Rabies: A uniformly fatal infection of the brain and central nervous system transmitted by bites, licks and scratches from infected mammals. For prevention, three doses of the vaccine are required, spread out over three to four weeks – but note that, whether you’ve had the vaccine or not, you will still need to get yourself to a hospital immediately for more shots if you have been bitten by a suspected rabies-carrying animal. Basically, the upside of having the vaccine beforehand is that it gives you a tiny bit more time post-infection before treatment is absolutely necessary – but as the vaccine needs boosters and is highly expensive (costing close to $1000 in some cases), many travelers opt out of having it. It is most highly recommended for anyone spending long periods of time in rural areas.

Yellow fever: A viral infection spread by mosquitoes in part of tropical Africa and South America. Symptoms include fever, nausea, and jaundice.

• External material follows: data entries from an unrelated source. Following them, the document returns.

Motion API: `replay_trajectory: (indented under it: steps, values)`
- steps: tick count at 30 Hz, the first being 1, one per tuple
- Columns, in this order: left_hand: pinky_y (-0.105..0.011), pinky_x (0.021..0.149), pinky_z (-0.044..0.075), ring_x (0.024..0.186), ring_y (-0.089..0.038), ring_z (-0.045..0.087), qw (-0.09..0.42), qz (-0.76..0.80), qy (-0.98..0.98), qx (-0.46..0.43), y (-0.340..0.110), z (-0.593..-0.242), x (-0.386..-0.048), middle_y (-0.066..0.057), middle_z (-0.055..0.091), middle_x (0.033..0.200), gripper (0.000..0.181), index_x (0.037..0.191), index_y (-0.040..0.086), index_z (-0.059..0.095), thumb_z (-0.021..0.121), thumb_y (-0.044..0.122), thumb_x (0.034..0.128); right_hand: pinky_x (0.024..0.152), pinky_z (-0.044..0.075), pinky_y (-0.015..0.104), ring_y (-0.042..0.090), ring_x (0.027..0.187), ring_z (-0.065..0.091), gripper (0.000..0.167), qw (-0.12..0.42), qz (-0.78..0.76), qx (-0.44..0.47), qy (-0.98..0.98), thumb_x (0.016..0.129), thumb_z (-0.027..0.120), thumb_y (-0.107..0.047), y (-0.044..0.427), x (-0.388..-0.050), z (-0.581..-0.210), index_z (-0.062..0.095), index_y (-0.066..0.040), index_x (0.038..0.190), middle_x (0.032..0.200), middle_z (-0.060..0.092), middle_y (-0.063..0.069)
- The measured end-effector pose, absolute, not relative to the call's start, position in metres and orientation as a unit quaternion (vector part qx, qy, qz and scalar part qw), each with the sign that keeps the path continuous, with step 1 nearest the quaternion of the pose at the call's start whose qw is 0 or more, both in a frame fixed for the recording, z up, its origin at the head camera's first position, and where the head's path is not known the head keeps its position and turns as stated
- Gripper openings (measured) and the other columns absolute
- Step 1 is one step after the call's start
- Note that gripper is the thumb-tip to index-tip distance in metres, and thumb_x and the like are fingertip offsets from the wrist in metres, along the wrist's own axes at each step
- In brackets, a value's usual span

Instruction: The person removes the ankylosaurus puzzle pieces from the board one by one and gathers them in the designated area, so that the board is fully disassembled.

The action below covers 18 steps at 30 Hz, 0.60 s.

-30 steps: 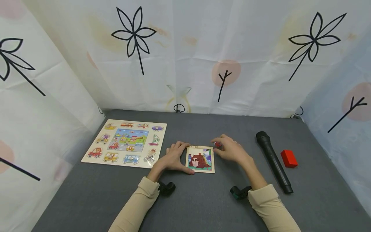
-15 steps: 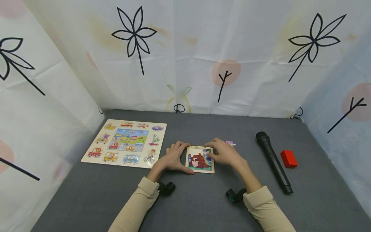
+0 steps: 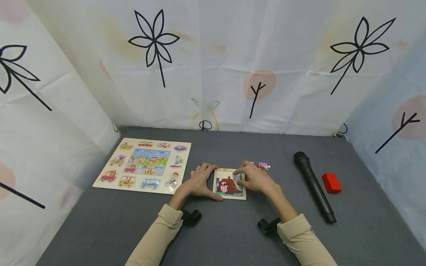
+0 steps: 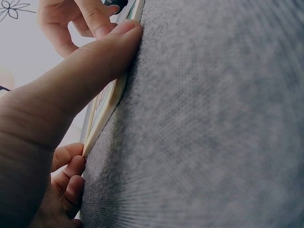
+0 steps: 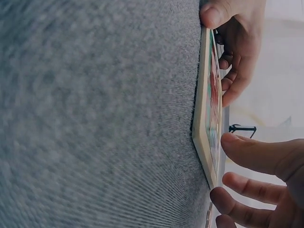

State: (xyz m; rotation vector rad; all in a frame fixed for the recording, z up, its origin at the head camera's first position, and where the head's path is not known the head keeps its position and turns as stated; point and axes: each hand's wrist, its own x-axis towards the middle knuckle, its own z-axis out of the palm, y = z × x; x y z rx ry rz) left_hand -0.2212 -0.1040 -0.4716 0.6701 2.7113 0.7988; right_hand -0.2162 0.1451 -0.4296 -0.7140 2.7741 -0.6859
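A small square jigsaw puzzle in a pale wooden tray (image 3: 229, 197) lies flat on the grey table in the head view. Its picture shows a red-brown figure, with bare cream base above it. My left hand (image 3: 199, 182) holds the tray's left side, thumb at the near corner and fingers at the far corner. Over the tray's right part is my right hand (image 3: 257, 178). In the right wrist view its thumb (image 5: 251, 151) meets the puzzle's surface, while the fingers stay apart from it near the tray's edge. Whether a piece lies under those fingertips is hidden.
Loose jigsaw pieces (image 3: 263, 166) lie behind my right hand. A larger vehicle puzzle board (image 3: 100, 183) is at the left. A black microphone (image 3: 314, 186) and a red block (image 3: 331, 183) lie to the right. Patterned white cloth (image 3: 226, 99) surrounds the table.
My right hand has moved left from beside the tray to over its right part, uncovering loose pieces behind it. My left hand stays at the tray.
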Motion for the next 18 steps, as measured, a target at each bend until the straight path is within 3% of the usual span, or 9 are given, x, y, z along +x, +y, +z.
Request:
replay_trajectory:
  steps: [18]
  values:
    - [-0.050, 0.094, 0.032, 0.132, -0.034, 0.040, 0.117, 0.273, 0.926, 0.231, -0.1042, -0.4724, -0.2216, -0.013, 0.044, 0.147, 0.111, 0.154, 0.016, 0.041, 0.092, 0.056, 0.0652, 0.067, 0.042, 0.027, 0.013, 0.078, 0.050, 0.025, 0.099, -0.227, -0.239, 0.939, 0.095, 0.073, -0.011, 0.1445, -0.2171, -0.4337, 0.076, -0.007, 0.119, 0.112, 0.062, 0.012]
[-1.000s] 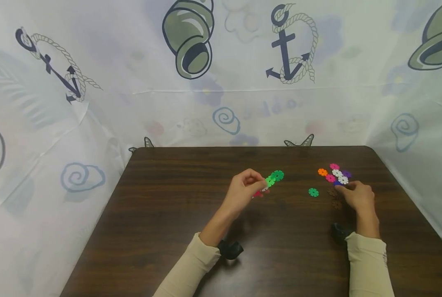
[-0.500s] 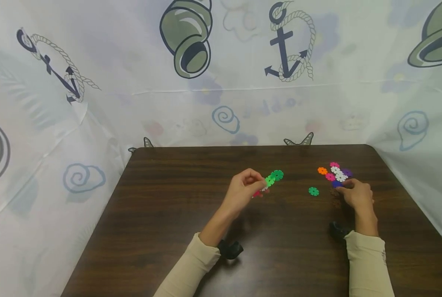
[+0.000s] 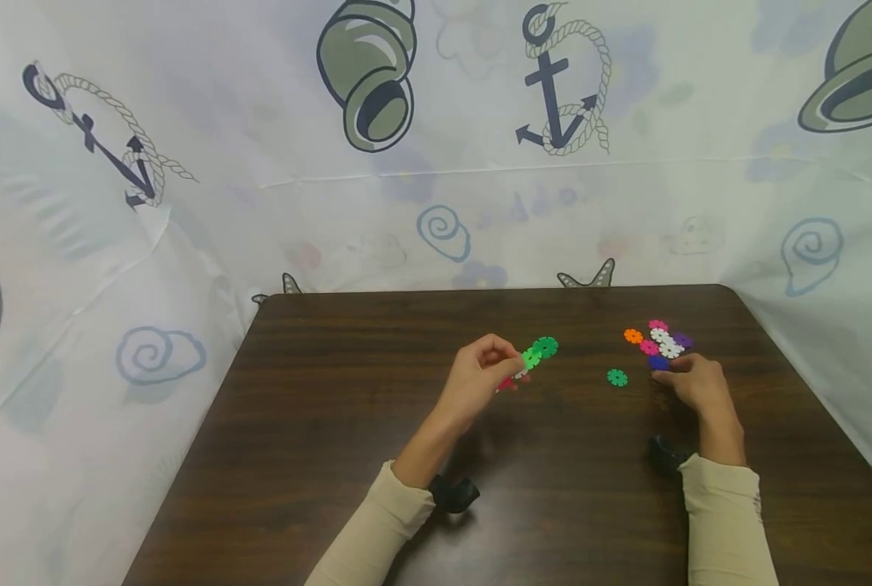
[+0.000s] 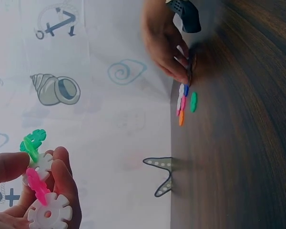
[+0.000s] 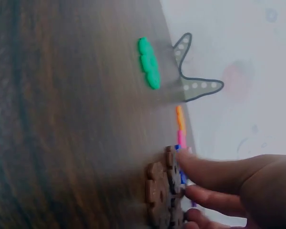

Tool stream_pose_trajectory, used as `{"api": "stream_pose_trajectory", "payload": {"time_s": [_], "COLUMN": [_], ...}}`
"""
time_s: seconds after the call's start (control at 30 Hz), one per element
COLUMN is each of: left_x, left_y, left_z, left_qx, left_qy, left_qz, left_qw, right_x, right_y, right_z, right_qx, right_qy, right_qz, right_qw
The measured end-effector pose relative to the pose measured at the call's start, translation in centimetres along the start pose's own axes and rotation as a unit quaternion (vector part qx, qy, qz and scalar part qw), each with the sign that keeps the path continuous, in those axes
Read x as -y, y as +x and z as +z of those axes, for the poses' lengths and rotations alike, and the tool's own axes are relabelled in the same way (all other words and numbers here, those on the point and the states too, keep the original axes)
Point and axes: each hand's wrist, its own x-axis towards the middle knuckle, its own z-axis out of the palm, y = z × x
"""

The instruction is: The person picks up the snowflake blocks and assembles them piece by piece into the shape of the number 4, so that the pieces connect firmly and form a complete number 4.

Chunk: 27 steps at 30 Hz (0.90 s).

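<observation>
In the head view my left hand (image 3: 477,370) pinches a chain of interlocked, notched flower-shaped plastic discs (image 3: 545,347). The left wrist view shows green, light green, white, a pink disc (image 4: 37,185) and a white disc (image 4: 49,213) slotted together at angles. My right hand (image 3: 702,386) is low over the table at the right, its fingertips at a blue disc (image 3: 659,363) and several brown discs (image 5: 157,193). In the right wrist view the thumb touches a brown disc's edge; the other fingertips are partly hidden, so whether a disc is pinched is unclear.
Beyond the right hand lie loose discs: an orange disc (image 3: 633,335), pink discs (image 3: 649,347), white discs (image 3: 671,349) and a purple disc (image 3: 682,340). A separate green disc (image 3: 617,378) lies between the hands. Patterned cloth (image 3: 443,187) borders the dark wooden table (image 3: 318,391).
My right hand has shifted slightly left and nearer, and its fingers now cover more of the brown discs. The left hand keeps its hold on the chain, almost still.
</observation>
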Motion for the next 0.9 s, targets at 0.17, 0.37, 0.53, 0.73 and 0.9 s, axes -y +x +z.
{"api": "stream_pose_trajectory", "payload": {"time_s": [0.17, 0.37, 0.53, 0.73, 0.9], "left_x": [-0.1, -0.1, -0.1, -0.2, -0.3], "left_y": [0.2, 0.4, 0.6, 1.0, 1.2], "left_z": [0.1, 0.2, 0.4, 0.5, 0.6], "left_qx": [0.0, 0.001, 0.001, 0.0, -0.003], "left_qy": [0.0, 0.001, 0.003, 0.006, 0.003], "left_qz": [-0.004, -0.001, -0.003, -0.003, -0.003], "left_qw": [1.0, 1.0, 1.0, 1.0, 1.0], "right_x": [0.4, 0.8, 1.1, 1.1, 0.9], "right_y": [0.2, 0.4, 0.5, 1.0, 1.6], "right_z": [-0.2, -0.4, -1.0, -1.3, -1.3], "right_qx": [0.002, 0.01, 0.037, 0.01, 0.006], "right_qy": [-0.003, 0.008, -0.007, -0.033, -0.034], "right_qz": [-0.008, 0.01, 0.023, -0.008, -0.022], "right_qw": [1.0, 0.9999, 0.999, 0.9994, 0.9992]}}
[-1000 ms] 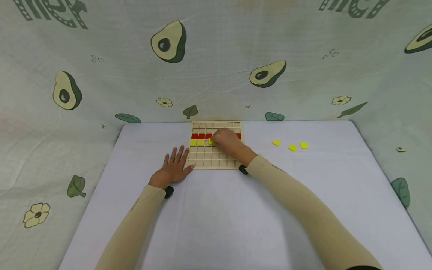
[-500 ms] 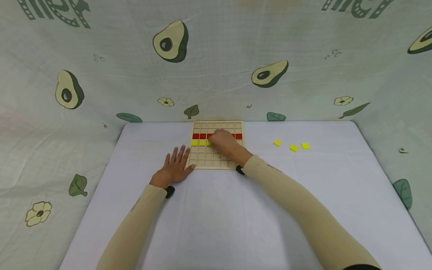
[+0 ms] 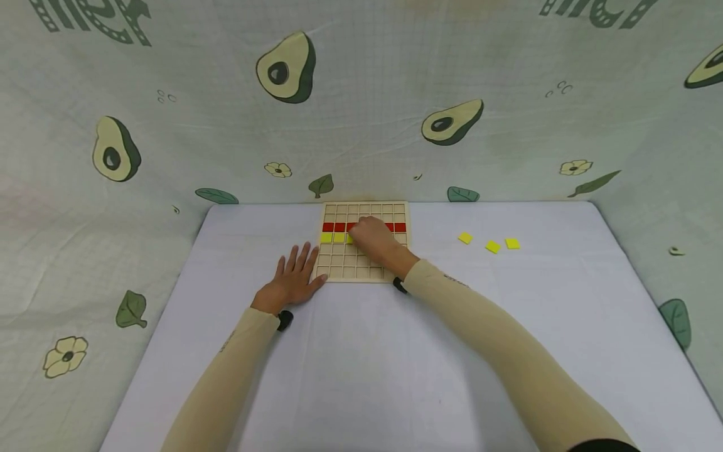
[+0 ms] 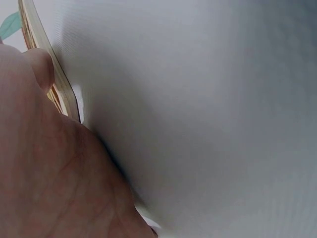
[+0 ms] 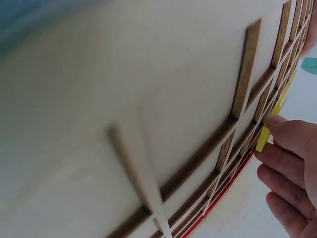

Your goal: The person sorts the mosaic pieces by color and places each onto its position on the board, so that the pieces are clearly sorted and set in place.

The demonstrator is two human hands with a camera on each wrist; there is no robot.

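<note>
A wooden grid board (image 3: pixel 344 272) lies near the far edge of the table. Red square tiles (image 3: pixel 333 227) fill part of one row, the middle hidden behind my right hand (image 3: pixel 375 238). In the row below, yellow tiles (image 3: pixel 332 238) sit in the two leftmost cells. My right thumb and index finger pinch a yellow tile (image 5: pixel 263 139) at the third cell, seen edge-on in the right wrist view. With fingers spread, my left hand (image 3: pixel 289 282) rests on the table at the board's left side, its thumb touching the near left corner.
Right of the board lie loose yellow tiles: one nearest it (image 3: pixel 465 238), a middle tile (image 3: pixel 492 247) and a far right tile (image 3: pixel 512 243). A white cloth (image 3: pixel 361 364) covers the table. Behind stands a fabric backdrop (image 3: pixel 373 81) printed with avocados.
The pinched yellow tile has gone from tilted above the third cell to lower, in line with its row. My right hand has shifted slightly left; the left hand stays put.
</note>
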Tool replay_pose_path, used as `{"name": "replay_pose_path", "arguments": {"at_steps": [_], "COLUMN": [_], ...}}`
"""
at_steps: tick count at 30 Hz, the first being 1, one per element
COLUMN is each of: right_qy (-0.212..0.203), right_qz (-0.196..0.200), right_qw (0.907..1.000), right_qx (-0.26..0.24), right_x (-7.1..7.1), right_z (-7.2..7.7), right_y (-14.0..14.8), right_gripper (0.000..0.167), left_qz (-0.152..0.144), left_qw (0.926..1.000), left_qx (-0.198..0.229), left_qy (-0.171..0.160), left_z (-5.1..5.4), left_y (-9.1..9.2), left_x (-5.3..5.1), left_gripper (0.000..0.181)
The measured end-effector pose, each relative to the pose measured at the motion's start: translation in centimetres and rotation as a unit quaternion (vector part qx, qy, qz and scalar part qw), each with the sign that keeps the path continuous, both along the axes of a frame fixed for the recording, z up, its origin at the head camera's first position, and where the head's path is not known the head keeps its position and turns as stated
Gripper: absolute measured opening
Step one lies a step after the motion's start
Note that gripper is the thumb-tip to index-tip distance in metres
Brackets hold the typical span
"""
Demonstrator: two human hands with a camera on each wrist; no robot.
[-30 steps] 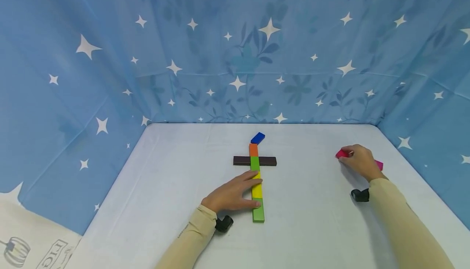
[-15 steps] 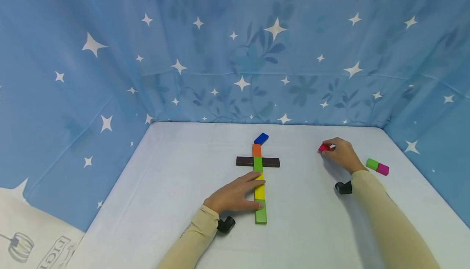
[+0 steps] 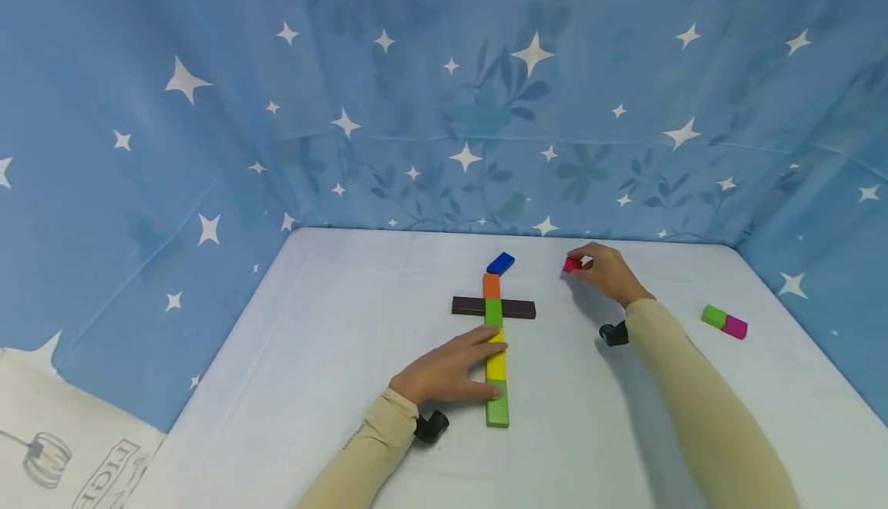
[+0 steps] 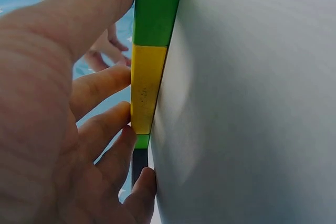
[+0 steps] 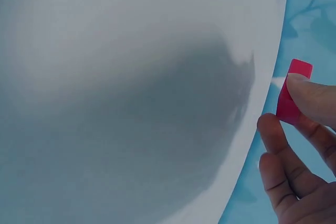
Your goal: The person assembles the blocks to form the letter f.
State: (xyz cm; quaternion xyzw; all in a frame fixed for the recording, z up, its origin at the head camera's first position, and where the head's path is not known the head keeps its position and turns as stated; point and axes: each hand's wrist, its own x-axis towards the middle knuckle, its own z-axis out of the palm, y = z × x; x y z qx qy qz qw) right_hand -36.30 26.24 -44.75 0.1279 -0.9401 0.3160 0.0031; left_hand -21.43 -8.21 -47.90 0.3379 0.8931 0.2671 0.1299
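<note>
- White tabletop [image 3: 375,293], beneath the grip
- Blue curtain [image 3: 402,100] with white stars [image 3: 533,54] and leafy sprigs [image 3: 486,112], beyond the grip
- Cream fabric [image 3: 78,424] with grey printed lettering [image 3: 105,472], far left of the grip

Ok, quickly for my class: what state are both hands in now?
Left hand: open, touching the yellow block.
Right hand: closed, holding the red block.

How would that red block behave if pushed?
The red block is probably stiff, unbent where the right hand pinches it. That mere pinch suggests it's light. Its flat faces should make it slide, not roll.
</note>
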Motion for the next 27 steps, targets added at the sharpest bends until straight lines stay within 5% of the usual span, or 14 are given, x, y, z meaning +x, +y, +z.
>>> {"name": "replay_pose_path", "arguments": {"at_steps": [11, 27], "right_qy": [-0.011, -0.038], "right_qz": [0.039, 0.059], "right_qw": [0.9989, 0.9948], "right_qx": [0.025, 0.073], "right_x": [-3.0, -5.4], "right_z": [0.2, -1.0], "right_y": [-4.3, -7.9], "right_gripper": [0.037, 0.036], "left_qz": [-0.001, -0.010], "left_qw": [1.0000, 0.9999], "left_qx": [-0.004, -0.009], "left_qy": [0.001, 0.001], "left_z": [0.0, 0.1], "left_y": [0.0, 0.0], "left_x": [-0.1, -0.1], "left_gripper": [0.073, 0.071]}}
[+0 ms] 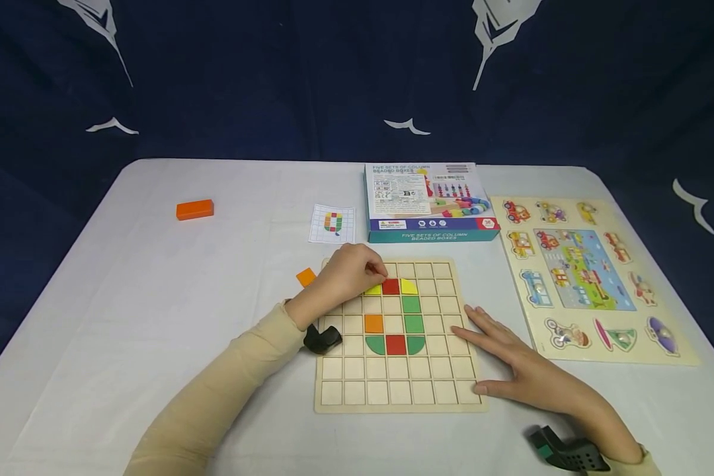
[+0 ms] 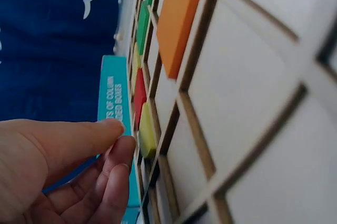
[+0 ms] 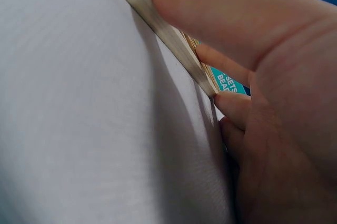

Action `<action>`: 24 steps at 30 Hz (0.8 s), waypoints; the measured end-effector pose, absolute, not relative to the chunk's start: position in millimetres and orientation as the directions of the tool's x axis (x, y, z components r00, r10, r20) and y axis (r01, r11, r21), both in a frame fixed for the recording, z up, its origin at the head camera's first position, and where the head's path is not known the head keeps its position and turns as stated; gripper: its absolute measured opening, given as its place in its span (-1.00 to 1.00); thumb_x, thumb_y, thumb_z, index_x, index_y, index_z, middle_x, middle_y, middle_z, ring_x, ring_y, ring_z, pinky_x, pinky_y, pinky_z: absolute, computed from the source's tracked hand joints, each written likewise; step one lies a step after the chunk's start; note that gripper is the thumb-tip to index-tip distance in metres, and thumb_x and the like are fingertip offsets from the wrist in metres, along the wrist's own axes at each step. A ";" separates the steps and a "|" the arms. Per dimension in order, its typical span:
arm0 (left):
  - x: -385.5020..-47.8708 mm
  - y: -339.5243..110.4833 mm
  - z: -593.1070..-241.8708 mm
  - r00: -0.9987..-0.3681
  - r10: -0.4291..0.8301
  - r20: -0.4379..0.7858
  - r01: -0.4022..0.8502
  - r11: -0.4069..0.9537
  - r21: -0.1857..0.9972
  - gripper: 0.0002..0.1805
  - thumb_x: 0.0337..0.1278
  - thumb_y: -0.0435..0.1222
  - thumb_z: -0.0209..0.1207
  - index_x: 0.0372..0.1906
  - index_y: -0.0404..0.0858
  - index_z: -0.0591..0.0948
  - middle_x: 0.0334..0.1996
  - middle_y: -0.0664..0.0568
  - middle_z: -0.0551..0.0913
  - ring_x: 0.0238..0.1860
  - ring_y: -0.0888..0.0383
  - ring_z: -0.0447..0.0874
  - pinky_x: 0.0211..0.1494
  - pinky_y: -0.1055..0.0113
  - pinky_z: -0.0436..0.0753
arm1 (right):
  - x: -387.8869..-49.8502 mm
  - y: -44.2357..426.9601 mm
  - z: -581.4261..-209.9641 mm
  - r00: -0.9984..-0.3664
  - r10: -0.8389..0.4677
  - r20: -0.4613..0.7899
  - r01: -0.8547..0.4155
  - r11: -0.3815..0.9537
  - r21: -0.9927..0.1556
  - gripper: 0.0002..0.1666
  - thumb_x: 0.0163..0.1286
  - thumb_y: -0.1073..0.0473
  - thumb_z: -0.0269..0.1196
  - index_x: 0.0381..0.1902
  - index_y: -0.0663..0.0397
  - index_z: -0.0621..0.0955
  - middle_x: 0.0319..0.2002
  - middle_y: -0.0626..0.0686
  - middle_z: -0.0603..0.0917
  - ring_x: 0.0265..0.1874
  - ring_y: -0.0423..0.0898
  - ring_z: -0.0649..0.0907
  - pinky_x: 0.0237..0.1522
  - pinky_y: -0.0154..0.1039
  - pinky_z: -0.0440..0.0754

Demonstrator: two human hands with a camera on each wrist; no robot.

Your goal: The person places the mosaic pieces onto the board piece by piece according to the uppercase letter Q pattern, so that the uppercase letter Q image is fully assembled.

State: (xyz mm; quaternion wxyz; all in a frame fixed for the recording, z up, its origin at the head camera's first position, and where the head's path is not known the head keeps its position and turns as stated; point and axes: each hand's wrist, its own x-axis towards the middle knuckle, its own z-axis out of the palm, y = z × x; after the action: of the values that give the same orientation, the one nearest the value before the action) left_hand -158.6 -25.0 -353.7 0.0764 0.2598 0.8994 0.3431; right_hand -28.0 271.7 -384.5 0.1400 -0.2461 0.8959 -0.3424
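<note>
A wooden grid board (image 1: 387, 393) lies on the table with colored tiles on it. My left hand (image 1: 348, 271) hovers at its upper left, beside a yellow tile (image 2: 148, 132); thumb and index fingertips meet with no tile visible between them. Right of that tile are a red tile (image 1: 391, 286) and another yellow tile (image 1: 408, 286). Lower down are green square tiles (image 1: 413, 324), an orange tile (image 1: 373, 323), a lower red tile (image 1: 395, 344) and two rounded green tiles (image 1: 416, 344). My right hand (image 1: 520, 370) touches the board's right edge, fingers spread.
Beyond the board lie a pattern card (image 1: 332, 224) and a boxed bead set (image 1: 431, 205). A picture puzzle board (image 1: 589, 334) covers the right side. One loose orange piece (image 1: 305, 277) is by my left wrist; an orange block (image 1: 194, 209) sits far left.
</note>
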 end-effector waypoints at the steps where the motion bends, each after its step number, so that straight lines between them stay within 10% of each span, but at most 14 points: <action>1: -158.5 -27.2 -352.7 -0.857 0.513 0.053 0.412 0.620 0.668 -0.94 0.05 -0.39 0.28 -0.43 -0.21 0.74 -0.48 0.14 0.63 -0.42 0.24 0.51 -0.32 0.43 0.48 | -28.0 271.8 -384.8 -0.840 -0.536 -0.082 -0.344 0.644 -0.683 -0.05 0.06 -0.15 0.37 0.40 -0.27 0.26 0.46 -0.05 -0.05 0.41 -0.09 -0.11 0.16 -0.55 -0.14; 24: -159.3 -157.4 -366.2 -0.892 0.450 -0.043 0.207 0.490 0.847 -0.66 -0.02 -0.37 0.34 -0.07 -0.36 0.64 -0.24 -0.04 0.61 -0.23 0.08 0.50 -0.12 0.32 0.52 | -29.9 272.5 -386.4 -0.827 -0.560 -0.045 -0.378 0.614 -0.693 -0.05 0.06 -0.13 0.37 0.40 -0.19 0.26 0.46 0.00 -0.05 0.41 -0.10 -0.12 0.15 -0.63 -0.14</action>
State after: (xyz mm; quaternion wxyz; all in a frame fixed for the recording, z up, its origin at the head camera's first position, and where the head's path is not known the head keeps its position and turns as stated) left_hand -159.3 -157.4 -366.2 0.1303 0.1925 0.8533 0.4667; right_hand -29.9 272.5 -386.4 0.1298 -0.2639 0.8888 -0.3514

In severe cases, hemorrhage and organ failure can lead to death. One dose of the vaccine protects for at least ten years, but as it is a live virus, it can cause complications in anyone with reduced immunity (such as the elderly). For anyone travelling to a yellow fever zone, however, it is often required – and if you don’t carry a booklet proving you’ve had the shot, you may risk being forced into a ‘vaccination on the spot’ by (typically medically untrained) border officials. Best to avoid this at all costs. And if you decide to get a shot, just make sure you do so at least ten days before you travel – that’s the time in which the protection takes to become valid.

Meningitis: A serious bacterial infection of the membranes around the brain and spinal cord, usually spread by close contact with people carrying the infection. Though there are two types of vaccines available, and it is commonly recommended, most leisure travelers are not at high risk.

Japanese Encephalitis: A viral infection of the brain and central nervous system transmitted from farm animals to human by mosquitoes in very rural parts of Asia. Infection is rare, but complications can lead to death. A new vaccine (which comes in two doses) is available – worth considering for backpackers and long-term travelers going to rural areas.